### [WORK ORDER]
Set down the full data below exactly as given, please.

### [INFORMATION PROVIDED]
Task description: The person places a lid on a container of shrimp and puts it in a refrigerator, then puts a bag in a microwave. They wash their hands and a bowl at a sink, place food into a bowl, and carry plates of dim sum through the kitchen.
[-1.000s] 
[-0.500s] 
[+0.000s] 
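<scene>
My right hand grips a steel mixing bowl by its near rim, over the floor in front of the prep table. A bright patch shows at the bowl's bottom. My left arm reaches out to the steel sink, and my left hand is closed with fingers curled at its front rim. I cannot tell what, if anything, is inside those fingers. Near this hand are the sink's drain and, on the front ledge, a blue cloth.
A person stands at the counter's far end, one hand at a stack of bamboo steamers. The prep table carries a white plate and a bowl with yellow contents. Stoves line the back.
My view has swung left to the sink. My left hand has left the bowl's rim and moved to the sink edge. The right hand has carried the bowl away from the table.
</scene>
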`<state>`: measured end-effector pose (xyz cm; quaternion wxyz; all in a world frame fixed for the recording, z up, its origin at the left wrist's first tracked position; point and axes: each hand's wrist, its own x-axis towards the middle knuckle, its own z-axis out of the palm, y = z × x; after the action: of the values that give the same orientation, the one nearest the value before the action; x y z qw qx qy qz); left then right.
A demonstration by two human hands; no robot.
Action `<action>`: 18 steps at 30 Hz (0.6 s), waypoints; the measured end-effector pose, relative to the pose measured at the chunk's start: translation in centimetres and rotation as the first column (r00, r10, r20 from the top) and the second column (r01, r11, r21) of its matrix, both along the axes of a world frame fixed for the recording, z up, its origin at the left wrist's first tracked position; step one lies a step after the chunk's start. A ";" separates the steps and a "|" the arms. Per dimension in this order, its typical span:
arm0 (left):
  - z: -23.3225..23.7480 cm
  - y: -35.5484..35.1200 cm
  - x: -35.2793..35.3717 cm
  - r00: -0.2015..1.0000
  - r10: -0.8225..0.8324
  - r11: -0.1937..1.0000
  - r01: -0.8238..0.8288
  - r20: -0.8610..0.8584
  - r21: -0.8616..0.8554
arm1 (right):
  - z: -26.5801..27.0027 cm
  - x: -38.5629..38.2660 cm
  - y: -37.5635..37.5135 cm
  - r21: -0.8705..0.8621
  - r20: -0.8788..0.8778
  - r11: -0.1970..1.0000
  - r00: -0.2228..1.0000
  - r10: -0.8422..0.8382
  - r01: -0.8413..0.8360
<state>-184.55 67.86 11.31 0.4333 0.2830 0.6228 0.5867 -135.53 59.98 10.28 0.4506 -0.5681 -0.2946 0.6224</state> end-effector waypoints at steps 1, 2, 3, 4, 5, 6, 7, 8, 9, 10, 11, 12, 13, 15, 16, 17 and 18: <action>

### [EXPECTED ANSWER]
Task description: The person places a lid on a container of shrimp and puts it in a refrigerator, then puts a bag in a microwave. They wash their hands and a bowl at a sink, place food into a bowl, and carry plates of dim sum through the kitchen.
[-1.000s] 
[-0.500s] 
[+0.000s] 
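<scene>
My right hand grips a steel mixing bowl by its near rim, over the floor in front of the prep table. A bright patch shows at the bowl's bottom. My left arm reaches out to the steel sink, and my left hand is closed with fingers curled at its front rim. I cannot tell what, if anything, is inside those fingers. Near this hand are the sink's drain and, on the front ledge, a blue cloth.
A person stands at the counter's far end, one hand at a stack of bamboo steamers. The prep table carries a white plate and a bowl with yellow contents. Stoves line the back.
My view has swung left to the sink. My left hand has left the bowl's rim and moved to the sink edge. The right hand has carried the bowl away from the table.
</scene>
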`<state>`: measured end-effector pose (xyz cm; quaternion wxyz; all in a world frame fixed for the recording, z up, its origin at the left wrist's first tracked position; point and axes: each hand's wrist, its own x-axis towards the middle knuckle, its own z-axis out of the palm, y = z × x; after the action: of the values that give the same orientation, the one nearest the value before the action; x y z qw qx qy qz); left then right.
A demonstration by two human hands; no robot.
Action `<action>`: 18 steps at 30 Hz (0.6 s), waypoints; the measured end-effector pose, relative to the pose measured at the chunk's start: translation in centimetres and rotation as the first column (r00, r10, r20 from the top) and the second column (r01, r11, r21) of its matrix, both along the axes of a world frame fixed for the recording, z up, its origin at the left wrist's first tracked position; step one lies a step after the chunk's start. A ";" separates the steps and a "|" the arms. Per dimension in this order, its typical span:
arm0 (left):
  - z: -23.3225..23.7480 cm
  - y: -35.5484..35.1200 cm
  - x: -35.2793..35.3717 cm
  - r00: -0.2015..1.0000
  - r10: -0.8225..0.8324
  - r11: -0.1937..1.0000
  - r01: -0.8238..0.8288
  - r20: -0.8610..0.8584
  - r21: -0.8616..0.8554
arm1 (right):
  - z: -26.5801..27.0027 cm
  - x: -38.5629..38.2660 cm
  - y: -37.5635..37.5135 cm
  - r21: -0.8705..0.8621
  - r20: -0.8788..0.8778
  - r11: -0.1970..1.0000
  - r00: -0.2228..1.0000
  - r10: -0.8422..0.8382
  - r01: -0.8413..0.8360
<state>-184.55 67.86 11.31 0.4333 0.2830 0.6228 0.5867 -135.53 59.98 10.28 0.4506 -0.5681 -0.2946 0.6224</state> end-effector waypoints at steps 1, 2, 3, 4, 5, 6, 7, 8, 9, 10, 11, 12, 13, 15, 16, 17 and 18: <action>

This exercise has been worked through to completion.